• _Work to complete_: Each line of the records below that holds "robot" should be copied out.

::::::

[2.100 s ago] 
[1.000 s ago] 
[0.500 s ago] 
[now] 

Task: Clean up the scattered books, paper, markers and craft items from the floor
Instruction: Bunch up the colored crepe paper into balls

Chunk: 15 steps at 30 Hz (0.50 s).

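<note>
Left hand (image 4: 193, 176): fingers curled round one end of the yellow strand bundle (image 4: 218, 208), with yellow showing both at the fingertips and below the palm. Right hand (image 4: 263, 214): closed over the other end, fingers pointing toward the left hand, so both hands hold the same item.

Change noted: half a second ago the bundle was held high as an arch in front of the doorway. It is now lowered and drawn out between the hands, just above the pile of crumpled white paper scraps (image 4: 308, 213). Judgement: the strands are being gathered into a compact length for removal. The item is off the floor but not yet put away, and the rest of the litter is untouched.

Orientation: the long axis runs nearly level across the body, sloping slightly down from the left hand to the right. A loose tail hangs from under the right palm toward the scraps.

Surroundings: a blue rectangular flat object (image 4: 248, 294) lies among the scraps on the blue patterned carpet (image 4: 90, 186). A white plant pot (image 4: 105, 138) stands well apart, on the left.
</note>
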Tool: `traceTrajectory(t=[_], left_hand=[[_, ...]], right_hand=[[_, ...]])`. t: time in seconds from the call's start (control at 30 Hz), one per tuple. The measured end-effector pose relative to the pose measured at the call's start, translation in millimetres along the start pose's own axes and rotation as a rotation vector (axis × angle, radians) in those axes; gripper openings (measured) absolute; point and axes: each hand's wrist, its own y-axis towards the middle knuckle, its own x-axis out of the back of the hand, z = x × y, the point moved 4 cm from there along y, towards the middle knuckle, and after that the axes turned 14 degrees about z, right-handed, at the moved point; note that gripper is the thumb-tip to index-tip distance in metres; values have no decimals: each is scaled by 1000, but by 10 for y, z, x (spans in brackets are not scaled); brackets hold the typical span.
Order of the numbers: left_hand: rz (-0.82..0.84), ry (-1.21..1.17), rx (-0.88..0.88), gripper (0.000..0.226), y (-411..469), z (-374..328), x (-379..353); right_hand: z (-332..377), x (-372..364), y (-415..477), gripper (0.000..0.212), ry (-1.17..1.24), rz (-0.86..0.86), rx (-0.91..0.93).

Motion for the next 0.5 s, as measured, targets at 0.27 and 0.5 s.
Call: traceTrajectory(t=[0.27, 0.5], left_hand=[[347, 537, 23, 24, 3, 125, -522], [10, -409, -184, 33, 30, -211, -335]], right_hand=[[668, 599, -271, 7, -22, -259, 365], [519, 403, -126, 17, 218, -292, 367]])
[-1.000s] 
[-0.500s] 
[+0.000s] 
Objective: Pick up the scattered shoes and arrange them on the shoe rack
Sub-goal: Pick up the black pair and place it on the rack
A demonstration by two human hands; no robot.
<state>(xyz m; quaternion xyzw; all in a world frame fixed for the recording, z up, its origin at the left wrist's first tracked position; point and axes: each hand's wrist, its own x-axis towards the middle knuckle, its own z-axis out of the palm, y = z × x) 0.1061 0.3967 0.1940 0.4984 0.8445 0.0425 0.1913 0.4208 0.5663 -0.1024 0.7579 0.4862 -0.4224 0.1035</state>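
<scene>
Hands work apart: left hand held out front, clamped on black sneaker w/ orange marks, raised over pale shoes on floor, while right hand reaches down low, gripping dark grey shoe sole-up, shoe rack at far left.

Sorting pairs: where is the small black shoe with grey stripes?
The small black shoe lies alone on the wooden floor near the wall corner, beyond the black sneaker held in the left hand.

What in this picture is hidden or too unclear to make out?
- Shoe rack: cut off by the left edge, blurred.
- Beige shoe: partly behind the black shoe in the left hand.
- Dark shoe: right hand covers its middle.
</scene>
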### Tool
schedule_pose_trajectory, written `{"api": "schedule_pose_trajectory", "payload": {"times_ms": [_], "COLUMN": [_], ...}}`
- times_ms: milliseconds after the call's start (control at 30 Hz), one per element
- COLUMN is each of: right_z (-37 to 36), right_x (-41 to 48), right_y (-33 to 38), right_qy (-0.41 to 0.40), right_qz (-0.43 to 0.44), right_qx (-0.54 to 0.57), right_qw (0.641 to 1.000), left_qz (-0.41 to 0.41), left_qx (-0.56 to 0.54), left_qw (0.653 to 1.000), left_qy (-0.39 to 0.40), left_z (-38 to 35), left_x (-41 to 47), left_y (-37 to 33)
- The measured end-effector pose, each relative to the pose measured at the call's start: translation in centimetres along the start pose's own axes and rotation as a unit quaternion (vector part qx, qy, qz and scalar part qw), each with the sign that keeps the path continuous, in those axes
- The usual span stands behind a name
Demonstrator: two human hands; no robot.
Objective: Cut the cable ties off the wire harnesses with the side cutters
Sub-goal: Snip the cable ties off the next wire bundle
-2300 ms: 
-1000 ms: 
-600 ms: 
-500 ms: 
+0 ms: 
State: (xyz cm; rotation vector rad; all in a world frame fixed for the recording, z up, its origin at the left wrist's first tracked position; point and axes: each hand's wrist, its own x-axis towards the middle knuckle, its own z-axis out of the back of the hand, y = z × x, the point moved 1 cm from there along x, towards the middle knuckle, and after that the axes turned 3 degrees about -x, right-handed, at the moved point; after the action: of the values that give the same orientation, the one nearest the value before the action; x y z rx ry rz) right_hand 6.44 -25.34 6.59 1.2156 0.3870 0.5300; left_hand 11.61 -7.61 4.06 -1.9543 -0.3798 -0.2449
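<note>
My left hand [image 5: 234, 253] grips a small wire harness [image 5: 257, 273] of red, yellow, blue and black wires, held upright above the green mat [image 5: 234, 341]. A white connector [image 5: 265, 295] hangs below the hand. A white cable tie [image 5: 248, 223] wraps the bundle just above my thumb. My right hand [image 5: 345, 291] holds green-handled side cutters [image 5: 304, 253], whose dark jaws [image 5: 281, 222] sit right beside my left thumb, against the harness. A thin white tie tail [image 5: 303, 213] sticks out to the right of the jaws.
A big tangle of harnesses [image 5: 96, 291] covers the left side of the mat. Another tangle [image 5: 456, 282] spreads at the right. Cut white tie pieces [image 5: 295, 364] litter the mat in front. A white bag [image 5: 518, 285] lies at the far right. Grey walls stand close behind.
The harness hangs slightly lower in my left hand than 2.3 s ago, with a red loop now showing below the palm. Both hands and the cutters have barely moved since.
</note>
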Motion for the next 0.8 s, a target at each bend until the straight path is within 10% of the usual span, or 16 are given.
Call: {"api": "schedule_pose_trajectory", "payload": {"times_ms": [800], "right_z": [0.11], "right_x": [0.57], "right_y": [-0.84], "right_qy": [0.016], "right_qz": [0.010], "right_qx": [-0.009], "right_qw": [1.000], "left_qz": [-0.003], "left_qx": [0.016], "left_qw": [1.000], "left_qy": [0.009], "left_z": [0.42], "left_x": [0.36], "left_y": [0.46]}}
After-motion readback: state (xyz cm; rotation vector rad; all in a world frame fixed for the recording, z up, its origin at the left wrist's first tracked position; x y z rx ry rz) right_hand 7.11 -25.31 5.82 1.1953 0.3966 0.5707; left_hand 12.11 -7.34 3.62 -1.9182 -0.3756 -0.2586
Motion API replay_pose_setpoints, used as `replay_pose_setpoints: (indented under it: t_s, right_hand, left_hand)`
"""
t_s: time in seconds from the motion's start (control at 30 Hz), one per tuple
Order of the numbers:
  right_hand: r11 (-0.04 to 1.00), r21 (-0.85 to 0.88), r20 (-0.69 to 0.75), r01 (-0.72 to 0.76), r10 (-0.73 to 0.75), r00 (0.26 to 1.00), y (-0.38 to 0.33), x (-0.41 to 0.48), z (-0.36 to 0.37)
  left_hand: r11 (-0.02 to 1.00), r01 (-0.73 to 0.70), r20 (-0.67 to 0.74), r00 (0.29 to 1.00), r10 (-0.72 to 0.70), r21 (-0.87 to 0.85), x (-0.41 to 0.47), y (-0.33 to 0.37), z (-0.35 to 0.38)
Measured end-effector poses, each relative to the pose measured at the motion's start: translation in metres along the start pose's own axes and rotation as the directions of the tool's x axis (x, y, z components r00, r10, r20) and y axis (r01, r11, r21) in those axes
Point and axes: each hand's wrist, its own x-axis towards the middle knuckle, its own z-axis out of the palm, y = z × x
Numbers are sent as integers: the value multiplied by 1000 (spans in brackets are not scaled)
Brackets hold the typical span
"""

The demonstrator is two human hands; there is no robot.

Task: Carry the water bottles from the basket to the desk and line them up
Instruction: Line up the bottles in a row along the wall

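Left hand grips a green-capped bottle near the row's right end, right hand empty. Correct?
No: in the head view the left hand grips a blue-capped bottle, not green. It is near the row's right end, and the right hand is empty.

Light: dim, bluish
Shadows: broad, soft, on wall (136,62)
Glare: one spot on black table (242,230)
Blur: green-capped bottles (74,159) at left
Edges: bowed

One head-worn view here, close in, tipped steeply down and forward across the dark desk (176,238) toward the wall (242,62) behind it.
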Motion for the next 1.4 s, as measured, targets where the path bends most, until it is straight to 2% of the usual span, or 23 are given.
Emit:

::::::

• _Written solution_:
A demonstration by two human hands; no robot.
Demonstrator: two human hands; no robot.
The demonstrator is two human hands; there is no robot.

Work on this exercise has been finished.